With Jawan’s lead single, Anirudh and his team have made writing and production choices that struggle to traverse the fine line between wearing sonic influences on your sleeve and shamelessly borrowing from older, better-produced tracks.

Zinda Banda begins with a string-heavy introduction and dialogues by SRK. Iconic Urdu poet Wasim Barelvi then provides strong soaring vocals to lead the intro into the main track.

With fast-paced percussion and a basic bass line, the rhythm section that carries the song has slick production. From a writing perspective, it would not look out of place in most Tamil film soundtracks or even one of Brazilian band Sepultura’s more indigenous-centred songs.

Almost plagiarised?

None of the choices made here are as egregiously plagiarist as much of Bollywood composer Pritam’s work, but the song’s melodies sound far too similar to one of Dropkick Murphys’ overplayed Celtic folk-punk work. The most obnoxious melodies can be heard at the song’s bridge two-and-a-half minutes in, sounding almost exactly lifted from the American band’s biggest hit, I’m Shipping Up To Boston (2005), which was popularised by the 2006 Academy-Award-winning film, The Departed.

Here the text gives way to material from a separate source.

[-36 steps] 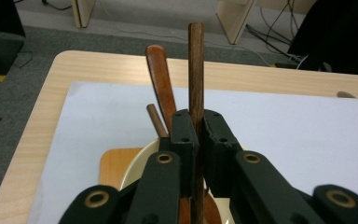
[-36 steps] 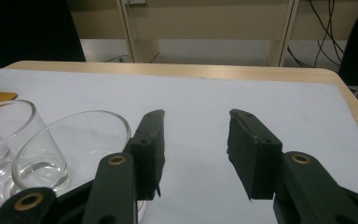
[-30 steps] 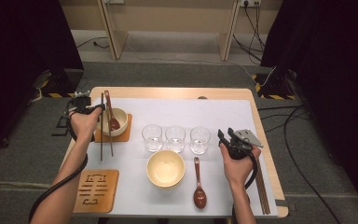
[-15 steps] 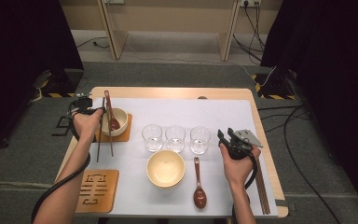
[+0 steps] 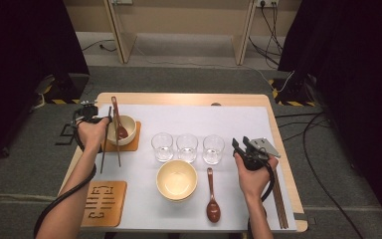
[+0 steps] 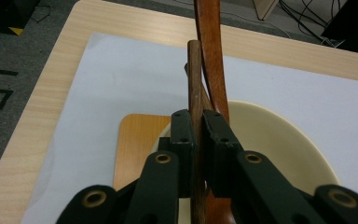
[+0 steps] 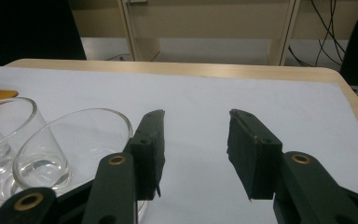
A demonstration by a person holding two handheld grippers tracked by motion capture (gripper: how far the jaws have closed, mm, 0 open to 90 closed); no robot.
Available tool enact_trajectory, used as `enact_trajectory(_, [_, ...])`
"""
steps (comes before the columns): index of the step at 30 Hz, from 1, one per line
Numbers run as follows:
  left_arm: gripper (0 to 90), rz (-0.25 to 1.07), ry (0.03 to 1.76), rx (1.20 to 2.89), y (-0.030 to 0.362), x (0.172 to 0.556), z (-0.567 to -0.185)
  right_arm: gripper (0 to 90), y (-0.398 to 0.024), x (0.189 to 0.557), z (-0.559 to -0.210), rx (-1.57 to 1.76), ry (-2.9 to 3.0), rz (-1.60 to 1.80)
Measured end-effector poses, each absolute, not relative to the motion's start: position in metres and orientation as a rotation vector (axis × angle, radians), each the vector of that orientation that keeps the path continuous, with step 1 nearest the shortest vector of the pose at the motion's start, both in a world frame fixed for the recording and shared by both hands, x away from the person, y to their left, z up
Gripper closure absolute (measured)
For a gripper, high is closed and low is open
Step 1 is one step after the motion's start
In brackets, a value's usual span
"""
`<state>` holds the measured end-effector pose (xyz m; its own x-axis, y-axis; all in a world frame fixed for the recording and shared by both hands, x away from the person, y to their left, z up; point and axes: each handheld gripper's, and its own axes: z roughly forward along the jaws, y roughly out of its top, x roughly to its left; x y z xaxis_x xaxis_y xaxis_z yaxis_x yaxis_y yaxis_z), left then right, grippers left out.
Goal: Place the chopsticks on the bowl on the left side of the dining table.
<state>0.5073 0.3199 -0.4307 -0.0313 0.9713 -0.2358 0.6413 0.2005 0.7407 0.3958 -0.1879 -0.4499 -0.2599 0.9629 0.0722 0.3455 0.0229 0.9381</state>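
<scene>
My left gripper [image 5: 104, 124] is shut on a dark wooden chopstick [image 6: 195, 84] beside a small cream bowl [image 5: 128, 123]. That bowl sits on an orange coaster [image 5: 135, 144] and holds a brown spoon [image 5: 121, 131]. In the left gripper view its jaws [image 6: 195, 116] clamp the stick, with the spoon handle [image 6: 212, 56] just behind and the bowl [image 6: 279, 149] below. The chopsticks [image 5: 102, 155] reach back along the hand. My right gripper [image 5: 239, 144] stands open and empty at the right of three glasses; its jaws [image 7: 196, 114] hover over white paper.
Three clear glasses [image 5: 187, 147] stand in a row mid-table; the nearest glass [image 7: 70, 149] is by the right gripper's left jaw. A larger cream bowl [image 5: 177, 180], a second spoon [image 5: 212, 199], a patterned coaster [image 5: 104, 203] and another pair of chopsticks [image 5: 278, 199] lie near the front.
My left hand has edged slightly right toward the small bowl, chopstick still clamped. The right hand has not moved.
</scene>
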Motion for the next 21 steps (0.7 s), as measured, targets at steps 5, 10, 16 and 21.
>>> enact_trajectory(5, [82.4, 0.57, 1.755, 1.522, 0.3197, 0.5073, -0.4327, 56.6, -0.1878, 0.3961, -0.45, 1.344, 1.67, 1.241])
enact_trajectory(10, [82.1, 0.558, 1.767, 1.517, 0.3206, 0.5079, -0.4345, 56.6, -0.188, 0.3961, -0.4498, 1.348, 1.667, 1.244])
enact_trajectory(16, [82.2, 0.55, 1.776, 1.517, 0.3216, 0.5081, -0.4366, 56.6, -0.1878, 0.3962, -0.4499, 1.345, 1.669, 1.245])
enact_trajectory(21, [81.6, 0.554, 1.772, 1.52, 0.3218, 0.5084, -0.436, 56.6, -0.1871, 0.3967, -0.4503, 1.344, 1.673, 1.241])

Anirudh’s vocal writing and delivery, while competent and fitting for the instrumental track, consistently came across as the inferior sibling of Bajirao Mastani’s Malhari, a massive hit composed by the 2015 film’s director Sanjay Leela Bhansali and performed by Dadlani.

The final track resulting from these elements is built on an appropriately aggressive beat and may be perfectly relevant to the section of Jawan. But the best Bollywood soundtracks, year after year, transcend the contexts of the stories in which they are placed to maximise on radio airplay, online viewership and the compilation charts.

The Pathaan soundtrack arguably achieved its aims to a decent degree at the start of the year, but if lead single Zinda Banda is anything to go by, the Jawan soundtrack may struggle to scale up the standards set.